» **THE TASK**:
Read the records beneath this task and copy every line that contains the string "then".

START DATA TO PROCESS

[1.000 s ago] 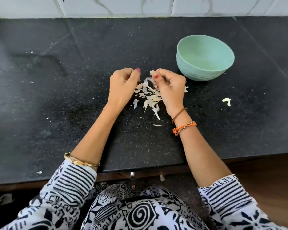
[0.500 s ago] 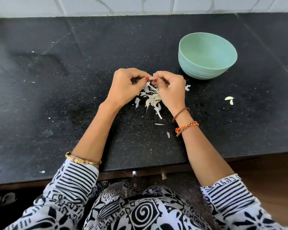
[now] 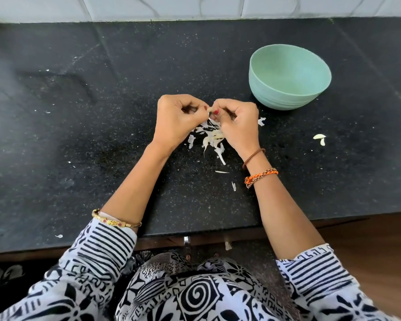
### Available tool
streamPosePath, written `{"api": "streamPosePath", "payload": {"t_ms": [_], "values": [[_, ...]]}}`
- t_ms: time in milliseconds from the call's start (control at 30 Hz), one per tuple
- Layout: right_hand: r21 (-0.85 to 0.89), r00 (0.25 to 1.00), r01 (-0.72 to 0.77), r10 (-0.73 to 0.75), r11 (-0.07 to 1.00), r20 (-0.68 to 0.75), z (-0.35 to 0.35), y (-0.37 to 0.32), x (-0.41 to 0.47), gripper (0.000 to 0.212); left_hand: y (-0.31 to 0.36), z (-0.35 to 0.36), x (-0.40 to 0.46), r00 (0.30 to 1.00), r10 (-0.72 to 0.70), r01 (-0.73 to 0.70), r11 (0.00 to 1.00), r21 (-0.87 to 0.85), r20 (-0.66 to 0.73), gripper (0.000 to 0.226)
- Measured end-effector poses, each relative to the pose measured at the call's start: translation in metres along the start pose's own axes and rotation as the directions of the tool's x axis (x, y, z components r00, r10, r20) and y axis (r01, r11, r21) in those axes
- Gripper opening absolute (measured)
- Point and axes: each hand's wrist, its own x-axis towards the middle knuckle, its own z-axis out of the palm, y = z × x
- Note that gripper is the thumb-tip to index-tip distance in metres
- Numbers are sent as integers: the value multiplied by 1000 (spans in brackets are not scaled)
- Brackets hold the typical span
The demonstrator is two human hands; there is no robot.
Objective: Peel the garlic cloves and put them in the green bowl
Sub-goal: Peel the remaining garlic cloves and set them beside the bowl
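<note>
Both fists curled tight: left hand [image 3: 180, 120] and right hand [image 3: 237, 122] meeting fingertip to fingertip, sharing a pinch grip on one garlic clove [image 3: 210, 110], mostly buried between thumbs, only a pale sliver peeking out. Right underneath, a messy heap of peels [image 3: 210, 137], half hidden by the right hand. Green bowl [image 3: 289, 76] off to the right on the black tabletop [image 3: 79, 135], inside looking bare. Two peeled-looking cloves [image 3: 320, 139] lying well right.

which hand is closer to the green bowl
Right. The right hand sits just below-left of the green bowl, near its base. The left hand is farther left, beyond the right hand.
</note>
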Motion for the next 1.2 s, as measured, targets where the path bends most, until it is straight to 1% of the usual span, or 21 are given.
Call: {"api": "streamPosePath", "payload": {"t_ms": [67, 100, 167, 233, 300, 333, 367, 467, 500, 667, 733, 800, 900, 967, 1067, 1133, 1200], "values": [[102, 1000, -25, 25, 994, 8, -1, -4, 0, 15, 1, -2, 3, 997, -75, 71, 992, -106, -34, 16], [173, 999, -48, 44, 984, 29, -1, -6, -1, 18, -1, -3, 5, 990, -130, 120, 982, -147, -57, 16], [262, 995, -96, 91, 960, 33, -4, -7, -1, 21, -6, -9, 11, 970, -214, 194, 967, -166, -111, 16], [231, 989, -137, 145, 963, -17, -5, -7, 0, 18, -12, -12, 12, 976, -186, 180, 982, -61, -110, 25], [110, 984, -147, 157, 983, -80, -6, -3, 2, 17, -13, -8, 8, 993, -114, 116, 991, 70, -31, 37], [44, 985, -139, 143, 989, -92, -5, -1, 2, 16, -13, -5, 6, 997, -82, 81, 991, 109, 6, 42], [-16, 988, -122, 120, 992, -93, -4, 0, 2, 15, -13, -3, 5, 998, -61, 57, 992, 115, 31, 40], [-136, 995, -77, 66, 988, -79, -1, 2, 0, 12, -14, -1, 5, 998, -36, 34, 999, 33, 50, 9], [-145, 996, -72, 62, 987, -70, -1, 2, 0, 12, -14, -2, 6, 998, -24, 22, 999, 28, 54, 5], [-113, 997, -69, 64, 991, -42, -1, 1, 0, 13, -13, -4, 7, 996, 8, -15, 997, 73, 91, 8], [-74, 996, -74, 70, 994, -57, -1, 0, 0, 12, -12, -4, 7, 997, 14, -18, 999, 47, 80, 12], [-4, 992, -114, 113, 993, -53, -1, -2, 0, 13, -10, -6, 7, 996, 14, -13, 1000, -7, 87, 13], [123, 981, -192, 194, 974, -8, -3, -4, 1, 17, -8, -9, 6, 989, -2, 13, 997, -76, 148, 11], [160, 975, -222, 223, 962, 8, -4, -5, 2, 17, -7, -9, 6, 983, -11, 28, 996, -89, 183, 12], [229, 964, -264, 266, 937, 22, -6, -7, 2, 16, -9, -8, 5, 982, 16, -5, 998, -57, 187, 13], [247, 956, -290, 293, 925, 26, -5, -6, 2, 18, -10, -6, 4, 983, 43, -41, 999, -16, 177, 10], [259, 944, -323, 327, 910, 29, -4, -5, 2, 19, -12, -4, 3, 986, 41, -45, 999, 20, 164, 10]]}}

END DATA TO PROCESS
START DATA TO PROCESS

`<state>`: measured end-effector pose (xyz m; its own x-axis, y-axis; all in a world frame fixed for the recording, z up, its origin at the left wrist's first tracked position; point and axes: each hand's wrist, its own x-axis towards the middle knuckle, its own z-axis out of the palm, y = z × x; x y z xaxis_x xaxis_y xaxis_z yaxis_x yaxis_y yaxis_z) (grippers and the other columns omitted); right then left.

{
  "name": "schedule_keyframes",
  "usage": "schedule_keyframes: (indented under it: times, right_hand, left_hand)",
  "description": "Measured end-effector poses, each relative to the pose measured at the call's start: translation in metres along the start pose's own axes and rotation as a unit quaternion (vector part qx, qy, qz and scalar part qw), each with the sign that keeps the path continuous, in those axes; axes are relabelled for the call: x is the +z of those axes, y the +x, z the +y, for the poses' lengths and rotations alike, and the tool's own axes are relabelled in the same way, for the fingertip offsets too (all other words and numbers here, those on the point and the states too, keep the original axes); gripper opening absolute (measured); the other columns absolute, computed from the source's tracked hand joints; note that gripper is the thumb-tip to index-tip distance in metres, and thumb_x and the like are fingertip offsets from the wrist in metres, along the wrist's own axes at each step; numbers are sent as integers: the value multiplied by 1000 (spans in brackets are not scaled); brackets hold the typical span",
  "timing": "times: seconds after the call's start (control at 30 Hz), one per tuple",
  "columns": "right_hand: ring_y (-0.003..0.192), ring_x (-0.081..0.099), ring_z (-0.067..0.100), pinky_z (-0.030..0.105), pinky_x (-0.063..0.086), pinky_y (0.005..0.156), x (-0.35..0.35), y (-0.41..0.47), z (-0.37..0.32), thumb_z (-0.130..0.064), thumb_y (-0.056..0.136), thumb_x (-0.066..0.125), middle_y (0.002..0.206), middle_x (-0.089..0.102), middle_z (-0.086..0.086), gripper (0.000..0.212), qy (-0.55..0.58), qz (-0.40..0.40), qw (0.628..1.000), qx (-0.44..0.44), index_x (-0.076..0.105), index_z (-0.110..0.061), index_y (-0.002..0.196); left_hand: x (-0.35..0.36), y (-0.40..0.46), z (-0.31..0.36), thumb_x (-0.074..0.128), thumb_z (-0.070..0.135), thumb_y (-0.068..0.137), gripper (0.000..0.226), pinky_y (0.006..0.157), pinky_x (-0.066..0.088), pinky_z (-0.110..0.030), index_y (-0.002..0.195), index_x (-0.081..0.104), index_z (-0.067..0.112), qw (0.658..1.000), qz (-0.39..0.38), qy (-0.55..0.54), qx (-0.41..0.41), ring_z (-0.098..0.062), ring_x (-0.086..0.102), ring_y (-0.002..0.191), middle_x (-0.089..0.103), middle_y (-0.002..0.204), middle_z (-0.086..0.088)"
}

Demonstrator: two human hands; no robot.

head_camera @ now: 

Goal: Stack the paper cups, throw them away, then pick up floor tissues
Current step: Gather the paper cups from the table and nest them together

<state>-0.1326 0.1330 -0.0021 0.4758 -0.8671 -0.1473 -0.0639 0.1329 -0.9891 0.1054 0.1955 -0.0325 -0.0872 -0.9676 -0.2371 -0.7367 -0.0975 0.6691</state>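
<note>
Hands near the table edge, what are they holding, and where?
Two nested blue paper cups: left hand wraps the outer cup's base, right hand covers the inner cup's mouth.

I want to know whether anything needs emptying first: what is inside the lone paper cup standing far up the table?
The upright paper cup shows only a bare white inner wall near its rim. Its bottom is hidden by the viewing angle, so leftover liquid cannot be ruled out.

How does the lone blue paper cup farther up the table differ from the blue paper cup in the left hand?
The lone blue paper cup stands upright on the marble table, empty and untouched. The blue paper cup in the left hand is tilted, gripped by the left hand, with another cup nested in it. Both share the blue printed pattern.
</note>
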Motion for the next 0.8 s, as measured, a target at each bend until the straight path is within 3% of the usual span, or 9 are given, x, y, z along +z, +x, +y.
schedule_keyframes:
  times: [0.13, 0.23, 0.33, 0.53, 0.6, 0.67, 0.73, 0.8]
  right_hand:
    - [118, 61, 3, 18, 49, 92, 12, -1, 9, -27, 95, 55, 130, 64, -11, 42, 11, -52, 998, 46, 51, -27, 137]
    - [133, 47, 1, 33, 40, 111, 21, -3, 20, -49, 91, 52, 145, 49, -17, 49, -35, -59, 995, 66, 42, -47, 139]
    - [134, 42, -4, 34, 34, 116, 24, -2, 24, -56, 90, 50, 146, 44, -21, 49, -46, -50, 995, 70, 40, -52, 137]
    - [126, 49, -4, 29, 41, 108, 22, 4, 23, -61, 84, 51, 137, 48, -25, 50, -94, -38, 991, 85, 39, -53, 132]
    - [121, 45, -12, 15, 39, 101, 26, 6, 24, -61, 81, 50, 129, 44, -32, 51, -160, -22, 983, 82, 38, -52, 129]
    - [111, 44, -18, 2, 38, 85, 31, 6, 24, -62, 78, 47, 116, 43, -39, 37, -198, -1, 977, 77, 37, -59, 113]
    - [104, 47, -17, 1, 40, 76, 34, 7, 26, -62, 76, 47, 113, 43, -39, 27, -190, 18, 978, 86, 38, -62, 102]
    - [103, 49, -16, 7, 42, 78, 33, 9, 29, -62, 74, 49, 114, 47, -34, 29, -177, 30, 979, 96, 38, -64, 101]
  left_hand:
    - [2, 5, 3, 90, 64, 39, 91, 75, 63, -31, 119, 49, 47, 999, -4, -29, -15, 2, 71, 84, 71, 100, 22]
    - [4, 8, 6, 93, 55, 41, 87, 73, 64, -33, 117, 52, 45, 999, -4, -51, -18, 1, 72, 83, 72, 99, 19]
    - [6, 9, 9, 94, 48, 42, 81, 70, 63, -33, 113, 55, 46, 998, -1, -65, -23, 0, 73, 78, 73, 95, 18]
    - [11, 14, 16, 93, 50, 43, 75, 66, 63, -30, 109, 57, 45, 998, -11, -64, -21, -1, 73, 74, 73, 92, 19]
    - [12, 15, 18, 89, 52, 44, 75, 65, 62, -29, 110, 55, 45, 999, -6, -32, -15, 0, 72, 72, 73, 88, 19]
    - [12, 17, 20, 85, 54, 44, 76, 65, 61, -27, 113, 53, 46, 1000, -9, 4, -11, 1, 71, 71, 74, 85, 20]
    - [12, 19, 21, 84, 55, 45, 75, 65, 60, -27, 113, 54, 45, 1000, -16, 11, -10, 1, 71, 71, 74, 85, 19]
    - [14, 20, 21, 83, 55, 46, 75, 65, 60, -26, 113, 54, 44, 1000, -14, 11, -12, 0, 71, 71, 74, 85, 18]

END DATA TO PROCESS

» **SOLUTION TO THE PROBLEM**:
`<state>`: measured end-effector pose (xyz m; its own x-axis, y-axis; all in a world frame fixed for the recording, z up, its origin at the left wrist's first tracked position; point and axes: each hand's wrist, its own x-axis towards the middle knuckle, its own z-axis out of the palm, y = z × x; x y z xaxis_x xaxis_y xaxis_z yaxis_x yaxis_y yaxis_z) (grippers and the other columns omitted); right then left.
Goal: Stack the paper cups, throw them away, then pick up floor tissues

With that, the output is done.